Sprinting Technique - Sprint Faster with a Proper Foot Strike
Get the full sprinting masterclass https://outperformsports.com/product/sprinting-smarter-sprinting-faster/ Learn how to sprint faster by maximizing ground contact and developing a proper foot strike. A common mistake many sprinters make is striking the ground on their toes resulting in massive ankle amortization and increased ground contact times. The goal of these drills is to get the athlete to develop a flat foot strike by overemphasizing landing flat on the heel. The result will be a flat foot strike during sprinting (landing on the forefoot or where the track spikes are). During upright sprinting elite athletes generate between five and ten times more vertical force compared to horizontal force (Seagrave, Mouchbahani, & O’Donnell, 2009).
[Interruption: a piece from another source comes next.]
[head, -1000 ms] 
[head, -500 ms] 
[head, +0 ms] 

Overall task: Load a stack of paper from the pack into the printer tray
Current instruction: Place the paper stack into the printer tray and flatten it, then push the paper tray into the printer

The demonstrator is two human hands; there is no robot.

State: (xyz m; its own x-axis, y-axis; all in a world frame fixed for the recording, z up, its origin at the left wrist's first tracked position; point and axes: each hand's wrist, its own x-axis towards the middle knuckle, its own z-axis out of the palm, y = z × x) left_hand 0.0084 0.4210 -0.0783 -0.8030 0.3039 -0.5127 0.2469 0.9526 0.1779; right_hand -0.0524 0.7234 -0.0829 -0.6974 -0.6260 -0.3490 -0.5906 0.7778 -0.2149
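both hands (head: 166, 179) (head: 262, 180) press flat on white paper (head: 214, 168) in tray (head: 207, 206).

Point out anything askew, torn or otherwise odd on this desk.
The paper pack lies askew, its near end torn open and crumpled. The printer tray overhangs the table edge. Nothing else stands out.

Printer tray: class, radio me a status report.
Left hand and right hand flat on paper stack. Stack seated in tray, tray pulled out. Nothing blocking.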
Large forces, applied in a short time, in the right direction, and through the optimal range of motion allow fast sprinters to cover 69% more ground per stride than their slower counterparts. In this lesson Coach Karim teaches the correct technique to maximize force application to the ground and shares some key sprinting drills to help develop a correct foot strike. Check out our latest post on proper sprinting form here: https://outperformsports.com/proper-sprinting-form/ *Thanks for all of the comments and questions. We posted this video to answer them https://youtu.be/dN9sChyubSc
Sprinting Technique - Sprint Faster with a Proper Foot Strike
New Section
This section focuses on common mistakes during upright sprinting and how to correct them by using force mechanics drills.
Upright Sprinting Mistakes and Correction (English)
- Athletes often make the mistake of landing on their toes or only on the ball of their foot during upright sprinting.
- The correct technique is to land flat-footed, with a dorsiflex movement before hitting the ground.
- To fix this, force mechanics drills are used instead of just verbal instructions.
- A skip with a two-stroke movement is performed, focusing on landing on the heel to emphasize dorsiflexion.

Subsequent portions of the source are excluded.